What is required: Your answer consists of the lines in the data that contain "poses". Copy each of them.

Information supplied:
=== Section Start ===
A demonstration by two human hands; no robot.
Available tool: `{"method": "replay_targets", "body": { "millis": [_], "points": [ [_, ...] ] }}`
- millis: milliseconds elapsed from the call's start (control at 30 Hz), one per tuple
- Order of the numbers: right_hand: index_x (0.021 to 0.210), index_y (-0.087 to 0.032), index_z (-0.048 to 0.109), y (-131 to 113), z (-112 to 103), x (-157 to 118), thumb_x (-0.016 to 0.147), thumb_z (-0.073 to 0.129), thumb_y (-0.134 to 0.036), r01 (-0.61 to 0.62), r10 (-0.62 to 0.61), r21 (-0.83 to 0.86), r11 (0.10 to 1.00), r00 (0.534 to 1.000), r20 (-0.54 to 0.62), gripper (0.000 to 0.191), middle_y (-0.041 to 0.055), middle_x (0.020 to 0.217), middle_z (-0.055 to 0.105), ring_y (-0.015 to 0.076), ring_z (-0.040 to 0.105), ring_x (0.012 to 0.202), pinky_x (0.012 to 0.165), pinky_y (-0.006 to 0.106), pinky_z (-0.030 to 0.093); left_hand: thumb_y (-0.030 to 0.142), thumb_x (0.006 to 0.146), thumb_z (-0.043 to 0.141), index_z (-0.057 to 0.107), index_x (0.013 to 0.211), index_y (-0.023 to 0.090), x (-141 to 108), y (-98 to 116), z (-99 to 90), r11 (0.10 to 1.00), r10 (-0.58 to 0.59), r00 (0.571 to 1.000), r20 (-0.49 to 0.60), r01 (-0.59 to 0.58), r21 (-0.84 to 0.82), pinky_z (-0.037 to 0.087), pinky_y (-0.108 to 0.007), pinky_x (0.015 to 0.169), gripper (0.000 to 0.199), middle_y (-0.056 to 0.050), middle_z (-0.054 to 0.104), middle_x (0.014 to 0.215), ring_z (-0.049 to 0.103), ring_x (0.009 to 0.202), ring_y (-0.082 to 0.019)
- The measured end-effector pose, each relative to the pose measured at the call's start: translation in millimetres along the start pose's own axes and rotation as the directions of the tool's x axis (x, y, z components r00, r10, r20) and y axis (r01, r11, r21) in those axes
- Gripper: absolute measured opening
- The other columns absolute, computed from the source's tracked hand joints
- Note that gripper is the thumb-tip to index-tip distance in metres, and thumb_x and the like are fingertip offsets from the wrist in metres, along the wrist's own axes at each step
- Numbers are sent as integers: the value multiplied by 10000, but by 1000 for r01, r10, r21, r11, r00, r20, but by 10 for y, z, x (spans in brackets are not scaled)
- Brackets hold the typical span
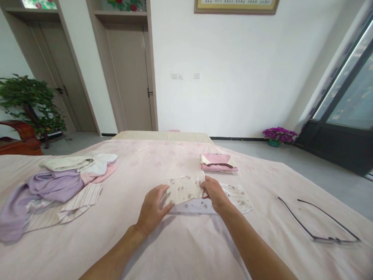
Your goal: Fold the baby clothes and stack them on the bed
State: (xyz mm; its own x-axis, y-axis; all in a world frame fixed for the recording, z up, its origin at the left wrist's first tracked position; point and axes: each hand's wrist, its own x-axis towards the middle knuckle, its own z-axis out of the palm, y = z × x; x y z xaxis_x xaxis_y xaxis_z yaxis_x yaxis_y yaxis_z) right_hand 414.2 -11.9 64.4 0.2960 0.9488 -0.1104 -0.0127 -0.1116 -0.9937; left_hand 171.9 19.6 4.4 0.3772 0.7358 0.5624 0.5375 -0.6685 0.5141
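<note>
A cream garment (184, 189) with a small brown print lies partly folded in front of me, its lower layer spread flat on the pink bed cover. My left hand (155, 204) grips the left end of the raised flap, thumb in front and fingers behind. At the flap's right end, my right hand (214, 193) pinches the cloth between thumb and fingers. The flap is lifted a little above the layer beneath it. To the right of my right hand, more of the printed cloth (238, 197) lies flat. What kind of garment it is I cannot tell.
Just beyond my hands sits a folded pink garment stack (218, 163). A loose heap of clothes (58, 184), purple, white and striped, lies at the left. Black-framed glasses (330, 239) rest at the right on the pink cover (176, 254).
</note>
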Motion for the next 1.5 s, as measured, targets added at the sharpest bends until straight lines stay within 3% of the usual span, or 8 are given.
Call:
{"method": "replay_targets", "body": {
  "millis": [100, 333, 533, 733, 867, 1233, 1500],
  "points": [
    [718, -186, 537, -62, -189, -28, 510, 468, -204, 16, -16, 25, 1000, 1000, -8, 219, -53, 554, 510, 88, 435, 486, 448, 197, 332, 357, 759, 698, 470, 1359, 218, -32, 16, 156, 983, 113, 989, 94, -125, 137, 324, -501, 1107, 656, -109, 498, 1401, 406, 1325, -312],
    [898, -185, 613, -162, -501, -66, 586, 513, -218, 10, -10, 0, 1000, 1000, 4, 330, -19, 674, 611, 108, 509, 553, 481, 205, 380, 58, 749, 521, 508, 1341, 184, -21, -16, 365, 960, 92, 983, 161, -130, 246, 336, -465, 1125, 605, -104, 485, 1421, 389, 1348, -265],
    [1009, -177, 613, 0, -835, -48, 743, 504, -280, 64, -90, -352, 934, 994, -57, 307, 3, 713, 631, 122, 545, 550, 423, 198, 378, 78, 831, 476, 474, 1381, 217, -73, -35, 400, 945, 165, 958, 234, -222, 241, 345, -459, 1135, 567, -77, 457, 1456, 324, 1399, -247],
    [1086, -192, 630, 284, -1157, -43, 820, 503, -277, 4, -165, -695, 719, 972, -165, 307, 14, 771, 663, 118, 553, 579, 489, 205, 362, 87, 885, 431, 430, 1415, 246, -78, -63, 430, 917, 256, 907, 334, -337, 214, 347, -447, 1146, 553, -56, 384, 1511, 242, 1438, -234],
    [1039, -203, 668, 383, -1225, -63, 823, 551, -292, -37, -206, -812, 583, 960, -191, 262, 14, 780, 659, 139, 566, 686, 589, 230, 343, 69, 884, 419, 387, 1445, 263, -80, -72, 423, 908, 267, 891, 368, -360, 213, 347, -448, 1150, 594, -46, 350, 1533, 222, 1445, -228],
    [1212, -255, 594, 457, -1289, -134, 862, 515, -330, -83, -232, -876, 476, 949, -216, 367, 23, 885, 691, 181, 609, 792, 637, 262, 329, 196, 942, 425, 389, 1453, 285, -66, 12, 366, 899, 295, 865, 405, -395, 188, 328, -449, 1155, 520, -47, 309, 1553, 222, 1445, -241],
    [1281, -243, 537, 494, -1287, -166, 876, 497, -342, -97, -221, -921, 378, 956, -191, 418, 55, 967, 698, 223, 622, 884, 679, 290, 343, 441, 955, 452, 272, 1501, 326, -60, 64, 297, 902, 272, 818, 506, -400, 163, 266, -470, 1161, 586, -46, 172, 1599, 124, 1465, -276]
  ]
}}
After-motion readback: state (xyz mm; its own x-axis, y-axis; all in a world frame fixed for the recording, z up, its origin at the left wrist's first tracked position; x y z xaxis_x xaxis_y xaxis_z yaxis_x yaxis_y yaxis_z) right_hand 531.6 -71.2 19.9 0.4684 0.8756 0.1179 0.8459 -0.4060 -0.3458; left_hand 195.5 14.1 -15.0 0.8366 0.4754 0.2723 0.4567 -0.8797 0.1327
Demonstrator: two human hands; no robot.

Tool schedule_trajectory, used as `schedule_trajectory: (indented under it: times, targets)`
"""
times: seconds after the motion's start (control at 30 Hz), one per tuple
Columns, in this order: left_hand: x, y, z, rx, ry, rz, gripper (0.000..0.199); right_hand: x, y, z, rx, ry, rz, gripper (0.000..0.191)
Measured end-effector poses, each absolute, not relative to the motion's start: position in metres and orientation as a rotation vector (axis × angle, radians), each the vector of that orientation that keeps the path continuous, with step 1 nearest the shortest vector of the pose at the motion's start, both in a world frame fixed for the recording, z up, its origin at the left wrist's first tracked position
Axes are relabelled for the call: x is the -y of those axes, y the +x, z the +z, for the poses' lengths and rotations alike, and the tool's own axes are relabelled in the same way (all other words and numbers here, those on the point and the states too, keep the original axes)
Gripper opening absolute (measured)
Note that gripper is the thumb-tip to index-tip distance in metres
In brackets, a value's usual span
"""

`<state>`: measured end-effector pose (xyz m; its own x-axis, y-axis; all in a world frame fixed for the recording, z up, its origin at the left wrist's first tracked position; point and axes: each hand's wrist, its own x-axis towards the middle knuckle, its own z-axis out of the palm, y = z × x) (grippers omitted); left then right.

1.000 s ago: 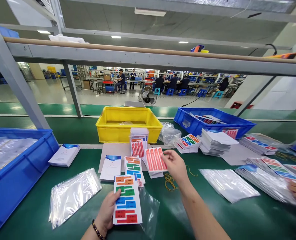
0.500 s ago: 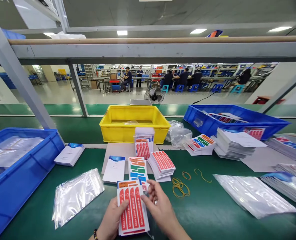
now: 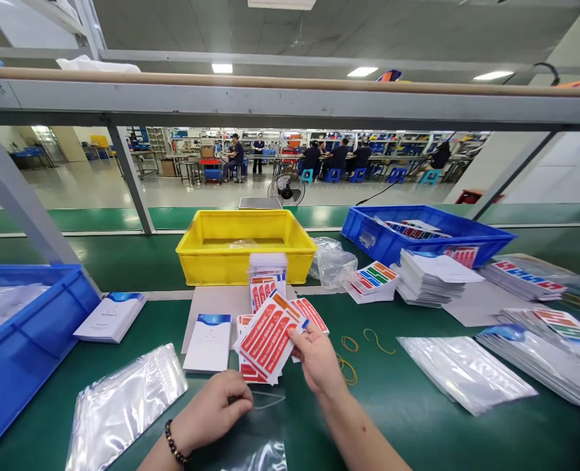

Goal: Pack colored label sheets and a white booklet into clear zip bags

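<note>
My right hand (image 3: 319,363) pinches a few red-and-white label sheets (image 3: 267,340) by their right edge, tilted above the table. Below, my left hand (image 3: 221,407), fingers curled, is at the open edge of a clear plastic bag (image 3: 266,454) lying on the green tabletop; its fingertips are partly hidden. Partly covered by the held sheets are a pile of label sheets (image 3: 251,374) and, to its right, another stack of red labels (image 3: 314,313). White booklets with a blue top (image 3: 207,347) stand in a pile left of them.
A yellow bin (image 3: 211,267) stands behind the piles, with blue bins (image 3: 39,333) at left and back right. Flat clear bags (image 3: 127,405) lie left; more bags (image 3: 466,373) lie right. Rubber bands (image 3: 347,371) are near my right hand. Several people sit far behind.
My right hand has lifted the label sheets up and forward, tilting them. My left hand has let go of them and moved to the plastic bag. The view has shifted right.
</note>
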<state>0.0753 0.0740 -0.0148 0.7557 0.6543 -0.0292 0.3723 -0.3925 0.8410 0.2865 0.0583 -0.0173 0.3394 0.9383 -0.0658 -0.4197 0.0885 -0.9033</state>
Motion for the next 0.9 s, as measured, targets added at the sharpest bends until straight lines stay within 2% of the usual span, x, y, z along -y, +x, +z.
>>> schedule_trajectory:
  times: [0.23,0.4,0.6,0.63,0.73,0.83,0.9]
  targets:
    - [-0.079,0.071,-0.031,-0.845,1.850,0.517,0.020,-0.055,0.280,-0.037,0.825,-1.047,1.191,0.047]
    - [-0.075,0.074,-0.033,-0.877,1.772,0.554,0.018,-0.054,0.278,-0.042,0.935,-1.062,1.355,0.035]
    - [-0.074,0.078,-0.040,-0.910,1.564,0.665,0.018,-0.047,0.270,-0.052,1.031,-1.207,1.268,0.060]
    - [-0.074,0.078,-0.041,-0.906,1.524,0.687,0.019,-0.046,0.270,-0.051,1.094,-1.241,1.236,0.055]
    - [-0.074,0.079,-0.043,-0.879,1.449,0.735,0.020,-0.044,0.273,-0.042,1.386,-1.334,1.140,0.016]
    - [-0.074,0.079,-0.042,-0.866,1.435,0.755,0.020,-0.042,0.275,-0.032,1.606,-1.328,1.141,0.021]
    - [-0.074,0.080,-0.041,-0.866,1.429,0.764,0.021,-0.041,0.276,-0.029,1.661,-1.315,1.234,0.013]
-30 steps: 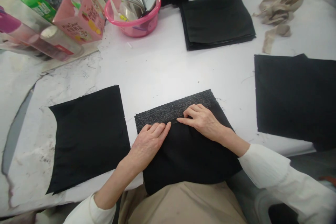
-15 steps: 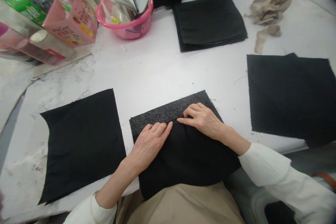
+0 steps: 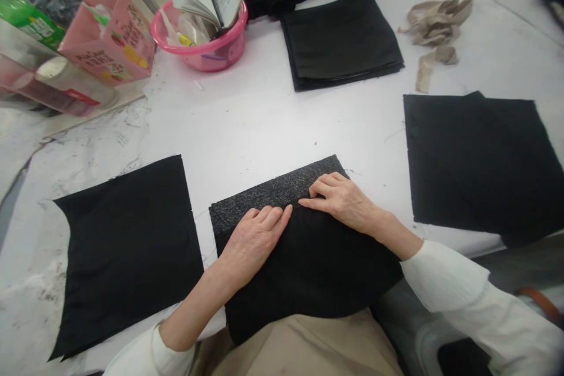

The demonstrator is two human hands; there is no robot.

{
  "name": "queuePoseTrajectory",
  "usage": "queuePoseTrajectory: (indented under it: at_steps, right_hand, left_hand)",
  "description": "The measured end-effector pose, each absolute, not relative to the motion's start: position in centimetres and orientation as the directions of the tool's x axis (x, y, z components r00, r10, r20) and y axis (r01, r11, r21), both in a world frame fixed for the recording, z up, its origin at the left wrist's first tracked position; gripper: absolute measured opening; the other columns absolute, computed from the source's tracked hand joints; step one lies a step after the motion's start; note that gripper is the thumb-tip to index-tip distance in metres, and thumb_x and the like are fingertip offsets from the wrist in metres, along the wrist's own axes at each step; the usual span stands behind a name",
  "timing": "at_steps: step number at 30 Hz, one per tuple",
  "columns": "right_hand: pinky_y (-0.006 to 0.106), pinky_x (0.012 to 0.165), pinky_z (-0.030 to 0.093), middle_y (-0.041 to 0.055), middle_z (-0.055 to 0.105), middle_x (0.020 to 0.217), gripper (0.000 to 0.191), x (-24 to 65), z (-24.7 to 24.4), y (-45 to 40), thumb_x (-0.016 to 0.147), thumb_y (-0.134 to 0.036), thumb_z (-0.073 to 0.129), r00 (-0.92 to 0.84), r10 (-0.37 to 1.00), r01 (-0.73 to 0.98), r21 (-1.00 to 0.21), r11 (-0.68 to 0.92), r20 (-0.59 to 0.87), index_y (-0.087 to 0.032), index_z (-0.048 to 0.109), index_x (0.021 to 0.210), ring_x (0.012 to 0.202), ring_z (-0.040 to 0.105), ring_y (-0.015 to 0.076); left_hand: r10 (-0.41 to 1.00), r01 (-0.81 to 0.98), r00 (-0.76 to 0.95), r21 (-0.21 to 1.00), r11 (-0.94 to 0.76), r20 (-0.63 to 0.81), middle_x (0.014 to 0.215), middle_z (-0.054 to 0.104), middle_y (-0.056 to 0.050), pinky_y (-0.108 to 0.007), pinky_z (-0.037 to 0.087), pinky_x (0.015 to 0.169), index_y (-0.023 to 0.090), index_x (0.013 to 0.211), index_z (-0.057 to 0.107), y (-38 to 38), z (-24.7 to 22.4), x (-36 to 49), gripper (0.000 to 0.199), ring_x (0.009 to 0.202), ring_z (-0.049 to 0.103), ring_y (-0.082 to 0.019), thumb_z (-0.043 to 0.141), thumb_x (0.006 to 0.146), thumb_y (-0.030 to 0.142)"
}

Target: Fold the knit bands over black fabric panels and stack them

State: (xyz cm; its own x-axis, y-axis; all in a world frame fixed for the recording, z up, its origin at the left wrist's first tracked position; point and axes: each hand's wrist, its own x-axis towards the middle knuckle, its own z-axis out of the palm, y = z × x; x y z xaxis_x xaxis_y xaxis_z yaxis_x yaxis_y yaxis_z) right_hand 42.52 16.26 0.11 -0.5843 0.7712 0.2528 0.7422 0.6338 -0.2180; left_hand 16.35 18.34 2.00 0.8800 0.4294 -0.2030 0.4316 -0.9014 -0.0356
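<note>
A black fabric piece (image 3: 304,270) lies at the table's front edge, its near part reaching onto my lap. Along its far side runs a speckled dark grey strip (image 3: 268,191). My left hand (image 3: 255,238) presses on the seam between strip and smooth cloth, fingers bent and close together, thumb pointing along the line. Just right of it, my right hand (image 3: 337,200) has curled fingers and pinches the cloth at the same line. A small gap separates the two hands. What lies under the fingertips is hidden.
Black fabric pieces lie at left (image 3: 132,252) and right (image 3: 471,164), with a black stack (image 3: 343,41) behind. A pink basin (image 3: 211,56) with a notebook, a pink box (image 3: 110,41) and a beige fabric strip (image 3: 434,20) stand or lie farther back.
The whole scene has shifted slightly left in the picture. My hands stay nearly where they were in view, a little farther right along the cloth's seam.
</note>
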Motion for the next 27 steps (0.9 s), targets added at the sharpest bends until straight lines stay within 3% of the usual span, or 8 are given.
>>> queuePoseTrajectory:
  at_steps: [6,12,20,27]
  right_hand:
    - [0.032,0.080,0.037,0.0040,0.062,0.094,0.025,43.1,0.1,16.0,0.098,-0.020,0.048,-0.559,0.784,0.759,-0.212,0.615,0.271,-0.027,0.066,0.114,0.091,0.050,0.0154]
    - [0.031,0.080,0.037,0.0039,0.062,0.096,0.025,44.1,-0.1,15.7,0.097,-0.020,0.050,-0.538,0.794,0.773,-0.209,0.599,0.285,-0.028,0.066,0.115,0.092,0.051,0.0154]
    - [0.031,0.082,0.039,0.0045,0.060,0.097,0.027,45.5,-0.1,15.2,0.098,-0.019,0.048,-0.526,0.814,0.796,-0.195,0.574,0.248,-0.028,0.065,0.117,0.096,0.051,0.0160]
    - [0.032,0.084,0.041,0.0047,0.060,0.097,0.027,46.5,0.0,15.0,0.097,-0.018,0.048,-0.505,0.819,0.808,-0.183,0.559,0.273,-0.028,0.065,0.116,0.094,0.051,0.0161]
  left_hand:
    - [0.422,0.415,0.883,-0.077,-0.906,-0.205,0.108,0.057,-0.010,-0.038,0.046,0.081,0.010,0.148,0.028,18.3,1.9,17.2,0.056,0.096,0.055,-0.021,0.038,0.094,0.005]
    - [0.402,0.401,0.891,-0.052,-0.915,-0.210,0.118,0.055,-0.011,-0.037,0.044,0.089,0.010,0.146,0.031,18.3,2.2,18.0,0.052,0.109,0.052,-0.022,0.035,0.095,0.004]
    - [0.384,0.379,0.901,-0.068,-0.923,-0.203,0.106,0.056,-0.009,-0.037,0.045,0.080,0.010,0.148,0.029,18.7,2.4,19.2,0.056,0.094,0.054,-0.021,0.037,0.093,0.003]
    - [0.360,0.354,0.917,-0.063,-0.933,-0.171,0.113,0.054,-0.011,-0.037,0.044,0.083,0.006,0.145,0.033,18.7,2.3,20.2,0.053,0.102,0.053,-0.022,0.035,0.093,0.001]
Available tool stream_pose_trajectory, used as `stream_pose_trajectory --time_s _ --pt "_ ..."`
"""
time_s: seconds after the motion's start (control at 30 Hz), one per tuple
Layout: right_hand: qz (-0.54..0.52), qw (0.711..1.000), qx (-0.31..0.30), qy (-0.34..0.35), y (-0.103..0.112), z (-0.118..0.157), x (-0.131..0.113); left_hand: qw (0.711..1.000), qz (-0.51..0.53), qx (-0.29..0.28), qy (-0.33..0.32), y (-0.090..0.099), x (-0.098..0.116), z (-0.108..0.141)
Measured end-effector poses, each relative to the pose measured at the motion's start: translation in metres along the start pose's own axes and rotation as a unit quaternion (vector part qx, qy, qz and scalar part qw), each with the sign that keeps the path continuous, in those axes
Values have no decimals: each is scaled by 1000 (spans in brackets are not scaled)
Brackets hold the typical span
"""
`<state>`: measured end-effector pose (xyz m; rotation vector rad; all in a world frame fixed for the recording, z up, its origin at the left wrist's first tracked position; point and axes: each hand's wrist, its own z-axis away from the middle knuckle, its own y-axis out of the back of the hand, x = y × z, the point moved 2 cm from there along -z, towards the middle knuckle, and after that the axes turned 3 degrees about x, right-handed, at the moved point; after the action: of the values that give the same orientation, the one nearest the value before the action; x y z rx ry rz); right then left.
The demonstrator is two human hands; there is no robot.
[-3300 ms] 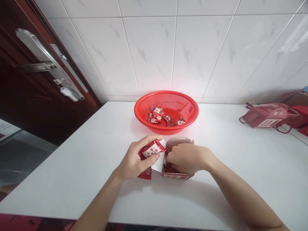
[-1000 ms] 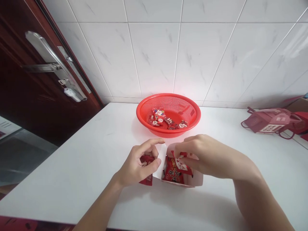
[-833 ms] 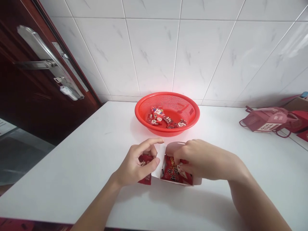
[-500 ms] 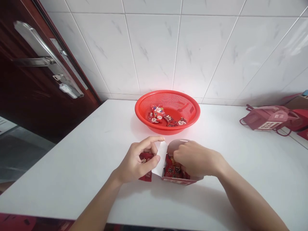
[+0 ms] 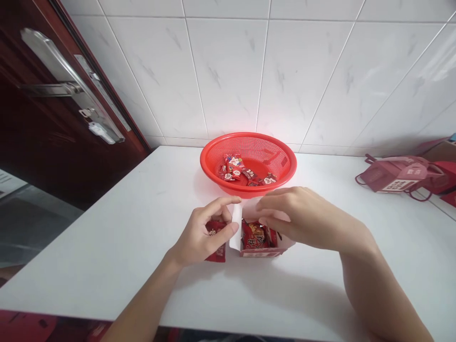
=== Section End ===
Completed task:
Measured end-effector poses, each absolute, not relative to the motion's start: position in metres and orientation as a rotation vector (axis × angle, radians), each the vector of that orientation that keeps the path continuous, with step 1 nearest the shortest vector of the pose at the motion's start, both in a world frame fixed for the recording, z up, its origin at the left wrist's first tracked position
Axes are relabelled for the call: x is the -y of those axes, y the +x, z the +z, for the poses' lengths and rotations alike, and the tool's own axes are relabelled in the same way (all other words and numbers here, those on the point and the states too, keep the original axes)
Measured end-effector poses, each relative to the pose measured at the motion's start: translation in metres along the start pose's own axes and rotation as a unit quaternion (vector part qx, qy, qz and scalar part qw), each with the sign that keeps the path continuous, in those axes

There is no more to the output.